Write out exactly the lines below that run from the one containing "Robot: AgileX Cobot" through the one containing "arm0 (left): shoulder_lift", both included, with no other lines.

(Extracted records)

------------------------------------------------------------

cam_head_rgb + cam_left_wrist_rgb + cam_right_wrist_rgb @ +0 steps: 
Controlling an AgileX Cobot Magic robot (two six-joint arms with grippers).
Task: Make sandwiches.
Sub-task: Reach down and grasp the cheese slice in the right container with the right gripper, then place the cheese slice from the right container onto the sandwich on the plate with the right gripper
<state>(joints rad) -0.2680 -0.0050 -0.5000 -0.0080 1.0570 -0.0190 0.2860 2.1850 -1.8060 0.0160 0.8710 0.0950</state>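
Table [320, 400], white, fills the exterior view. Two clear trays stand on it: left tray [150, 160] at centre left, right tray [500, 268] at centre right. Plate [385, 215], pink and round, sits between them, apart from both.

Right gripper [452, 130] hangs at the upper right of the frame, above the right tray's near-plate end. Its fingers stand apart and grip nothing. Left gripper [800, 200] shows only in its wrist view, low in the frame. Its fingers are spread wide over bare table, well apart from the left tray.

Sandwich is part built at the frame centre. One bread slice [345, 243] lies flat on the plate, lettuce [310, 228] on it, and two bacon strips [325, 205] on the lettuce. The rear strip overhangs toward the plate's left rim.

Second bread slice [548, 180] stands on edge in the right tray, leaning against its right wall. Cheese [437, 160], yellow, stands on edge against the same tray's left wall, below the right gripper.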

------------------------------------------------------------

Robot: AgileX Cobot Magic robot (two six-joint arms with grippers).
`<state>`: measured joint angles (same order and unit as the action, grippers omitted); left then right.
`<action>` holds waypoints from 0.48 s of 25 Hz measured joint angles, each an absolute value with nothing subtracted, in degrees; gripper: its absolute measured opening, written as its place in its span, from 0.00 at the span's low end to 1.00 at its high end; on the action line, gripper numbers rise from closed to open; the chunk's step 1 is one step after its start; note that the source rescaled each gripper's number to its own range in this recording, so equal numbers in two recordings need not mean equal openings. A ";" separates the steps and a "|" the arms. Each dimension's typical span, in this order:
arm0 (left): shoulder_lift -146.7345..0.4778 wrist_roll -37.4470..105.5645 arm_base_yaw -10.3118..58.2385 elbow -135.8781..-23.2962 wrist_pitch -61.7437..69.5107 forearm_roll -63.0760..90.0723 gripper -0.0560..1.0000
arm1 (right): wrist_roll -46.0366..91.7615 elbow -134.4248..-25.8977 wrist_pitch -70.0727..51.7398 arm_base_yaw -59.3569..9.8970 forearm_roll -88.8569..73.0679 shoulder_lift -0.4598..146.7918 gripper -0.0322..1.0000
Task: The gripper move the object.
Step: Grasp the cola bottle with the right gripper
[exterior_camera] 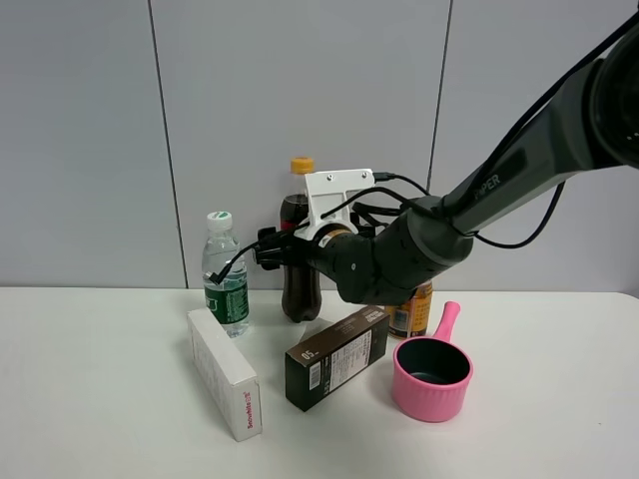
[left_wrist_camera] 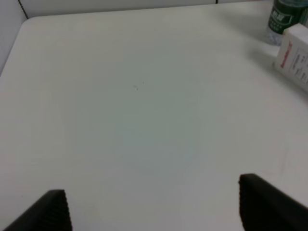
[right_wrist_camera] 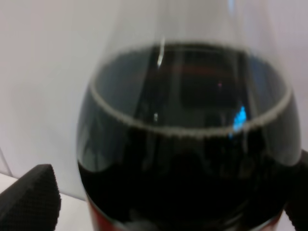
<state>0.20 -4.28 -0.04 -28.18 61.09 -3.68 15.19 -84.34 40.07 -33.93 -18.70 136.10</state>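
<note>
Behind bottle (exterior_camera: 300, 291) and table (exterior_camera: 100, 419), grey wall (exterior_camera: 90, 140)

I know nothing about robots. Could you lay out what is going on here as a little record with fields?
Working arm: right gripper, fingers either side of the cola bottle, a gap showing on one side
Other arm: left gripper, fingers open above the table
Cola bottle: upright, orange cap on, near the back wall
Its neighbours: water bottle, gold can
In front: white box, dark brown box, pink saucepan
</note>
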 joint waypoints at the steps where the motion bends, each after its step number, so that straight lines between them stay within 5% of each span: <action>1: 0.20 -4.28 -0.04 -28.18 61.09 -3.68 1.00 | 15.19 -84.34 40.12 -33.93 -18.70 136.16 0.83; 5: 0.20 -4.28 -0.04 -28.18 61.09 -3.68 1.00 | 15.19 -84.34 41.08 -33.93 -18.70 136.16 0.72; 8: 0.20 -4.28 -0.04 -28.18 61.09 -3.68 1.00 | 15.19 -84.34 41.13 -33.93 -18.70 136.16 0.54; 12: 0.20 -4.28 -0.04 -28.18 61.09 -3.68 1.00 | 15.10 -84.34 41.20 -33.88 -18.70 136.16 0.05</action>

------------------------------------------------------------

Output of the exercise:
Robot: AgileX Cobot Magic robot (two six-joint arms with grippers).
`<state>`: measured joint angles (same order and unit as the action, grippers omitted); left then right.
`<action>` holds waypoints from 0.48 s of 25 Hz measured joint angles, each an absolute value with nothing subtracted, in degrees; gripper: its absolute measured opening, written as its place in its span, from 0.00 at the span's low end to 1.00 at its high end; on the action line, gripper numbers rise from closed to open; the chunk's step 1 is one step after its start; note that the source rescaled each gripper's number to its own range in this recording, so equal numbers in two recordings need not mean equal openings. A ";" separates the steps and a "|" the arms. Each dimension's typical span, in this order:
arm0 (left): shoulder_lift -146.7345..0.4778 wrist_roll -37.4470..105.5645 arm_base_yaw -10.3118..58.2385 elbow -135.8781..-23.2962 wrist_pitch -61.7437..69.5107 forearm_roll -63.0760..90.0723 gripper -0.0560..1.0000

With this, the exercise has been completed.